Research projects

Pathways of care for socially-marginalised people with or at risk of depression and related disorders

Principal Researchers

Professor Joe Graffam, Professor Marita McCabe and Dr David Edwards¹

Collaborators: Ms Elizabeth Crowther and Mr Mark Lamont²

Institution

¹Scool of Psychology, Deakin University

²Mental Illness Fellowship

Funding

$50,000

Award Type

beyondblue Victorian Centre of Excellence

Project completion year

2005

Project brief

Research indicates that socially-marginalised people have impaired access to health and community services and worse mental health compared with socially well- integrated people (Shaw, Dorling & Davey Smith, 1999). The National Mental Health Plan (1992, 1998) has acknowledged that less than half of people in need of mental health services access them.

This study aimed to:

  • identify mental health care needs of socially-marginalised people in two community settings and barriers to care that exist for them;
  • identify the manner in which local primary care providers operate and examine ways partnerships and operations may be enhanced to improve pathways of care;
  • examine existing clinical and community educational materials on depression to enhance their applicability and availability to socially-marginalised people and care providers.

Semi-structured interviews were conducted with a range of service providers (N=32) and with socially-marginalised people (N=27). Existing materials from mental health services, community psychosocial rehabilitation support services, Divisions of General Practice and government sources were also evaluated. The study was conducted at two locations, the outer eastern metropolitan region of Melbourne and the Bass Coast region of Gippsland. Although the sample was small, a diverse range of socially-marginalised people were included in the study. 

Key Findings

Most socially-marginalised participants reported an array of personal, social and material conditions which inhibited their access to care:

  • A majority had chronically poor physical health and attendant disability.
  • More than one-third reported also being a carer.
  • Almost all reported unemployment and low income.
  • In the rural region, most reported lack of access to public transport as a major impediment to accessing care.
  • Both participant groups considered cost to be a major barrier to accessing care. Restrictions on both bulk-billing and Pharmaceutical Benefit System (PBS) subsidies were identified as cost issues.
  • Counselling was considered financially prohibitive for people living on social security benefits.
  • Lack of knowledge and lack of information about depression and related disorders was widely reported. Over 25 per cent of socially-marginalised participants reported not knowing where to get information, and 59 per cent of service providers considered lack of information a barrier to care.

Several issues were identified related to the knowledge and practice of general practitioners (GPs) and other primary care providers. Interest in mental illness and mental health literacy among GPs was reported to vary markedly.

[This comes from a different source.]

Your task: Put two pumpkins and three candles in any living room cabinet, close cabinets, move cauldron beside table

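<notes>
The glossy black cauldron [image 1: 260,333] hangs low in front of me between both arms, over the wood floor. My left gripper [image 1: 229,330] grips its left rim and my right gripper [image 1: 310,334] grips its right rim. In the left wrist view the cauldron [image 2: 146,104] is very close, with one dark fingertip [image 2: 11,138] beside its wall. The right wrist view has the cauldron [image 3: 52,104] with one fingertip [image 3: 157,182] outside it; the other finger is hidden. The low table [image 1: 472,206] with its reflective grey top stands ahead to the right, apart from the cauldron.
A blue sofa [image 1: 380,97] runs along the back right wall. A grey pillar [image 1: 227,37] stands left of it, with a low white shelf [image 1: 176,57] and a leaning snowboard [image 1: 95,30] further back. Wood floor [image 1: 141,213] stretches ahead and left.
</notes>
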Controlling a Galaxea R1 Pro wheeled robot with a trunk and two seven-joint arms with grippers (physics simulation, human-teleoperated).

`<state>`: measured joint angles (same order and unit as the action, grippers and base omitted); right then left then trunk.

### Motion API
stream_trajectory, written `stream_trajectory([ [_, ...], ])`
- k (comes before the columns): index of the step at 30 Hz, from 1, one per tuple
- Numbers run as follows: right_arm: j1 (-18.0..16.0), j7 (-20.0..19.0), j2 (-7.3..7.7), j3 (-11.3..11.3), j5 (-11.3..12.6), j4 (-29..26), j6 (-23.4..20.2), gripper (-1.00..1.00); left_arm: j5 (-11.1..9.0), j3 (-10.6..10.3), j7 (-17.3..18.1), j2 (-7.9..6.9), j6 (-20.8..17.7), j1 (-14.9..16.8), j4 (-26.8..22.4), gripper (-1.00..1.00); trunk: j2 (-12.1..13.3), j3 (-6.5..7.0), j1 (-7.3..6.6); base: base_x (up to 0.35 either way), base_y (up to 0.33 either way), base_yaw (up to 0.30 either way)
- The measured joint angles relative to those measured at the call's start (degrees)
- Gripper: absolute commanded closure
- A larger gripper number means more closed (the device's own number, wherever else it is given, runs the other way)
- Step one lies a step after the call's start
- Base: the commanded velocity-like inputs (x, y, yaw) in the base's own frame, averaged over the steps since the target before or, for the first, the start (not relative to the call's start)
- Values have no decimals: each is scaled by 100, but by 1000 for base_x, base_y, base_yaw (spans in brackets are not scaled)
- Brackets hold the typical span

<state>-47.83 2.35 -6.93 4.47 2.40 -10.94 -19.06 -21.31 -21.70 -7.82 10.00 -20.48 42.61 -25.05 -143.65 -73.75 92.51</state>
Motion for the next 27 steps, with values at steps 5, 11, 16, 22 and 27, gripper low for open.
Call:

Issues raised were:

  • lack of understanding of the complexity of conditions;
  • lack of empathy;
  • inadequate treatment regimes.

Several interviewees asserted that primary care providers treating patients for a single health issue often do not explore the possibility of a co-morbid depressive disorder and issues associated with such a condition.

Shared care and cross-referral practices appeared to be inconsistent in both locations.

To confound this, the bio-psychosocial model of care did not appear well understood by interviewees generally, and service providers did not appear to have sound knowledge of services available in their region nor of appropriate pathways of care for socially-marginalised people.

Our review of existing clinical and community educational materials indicated that no existing materials addressed the needs of socially-marginalised people as a primary focus.

  • Most educational materials have not been tailored to meet the unique needs of specific community groups.
  • Most materials were not considered easily adaptable.

The majority of materials are Anglo-Celtic orientated with extremely limited culturally- sensitive materials developed to reach Australia’s multicultural community.

  • Much of the material uses professional terminology and requires advanced English literacy for comprehension, rather than simple language that most members of the community would be likely to understand.

Implications for Policy and Practice

Development of treatment models relevant to socially-marginalised people is needed.

  • This includes the expansion and enhancement of local partnerships to foster easier access to care and improved shared care.
  • Development, evaluation and refinement of an ‘outreach and integration’ intervention/treatment model should be trialled, supported by wider system mechanisms for improving access to care for socially-marginalised people.
  • More attention is needed to community-education materials to redress low levels of mental health literacy among socially-marginalised people, health professionals, local government and social welfare agency staff.
  • Adaptation, development and delivery of more user-friendly public education and training materials should be undertaken by government and service organisations.

Future Directions

Further research is needed to identify the level of untreated depression and related disorders among socially-marginalised people together with thorough documentation of their health care system involvement and total support needs.

References

Australian Health Ministers. (1992). National mental health plan. Canberra: Australian Government Printing Service.

Australian Health Ministers. (1998). Second national mental health plan: 1998-2003. Canberra: Australian Government Printing Service.

Shaw, M., Dorling, D., & Davey Smith, G. (1999). Poverty, social exclusion and minorities. In M. Marmot & R. G. Wilkinson (Eds.), Social determinants of health (pp. 211-239). Oxford: Oxford University Press.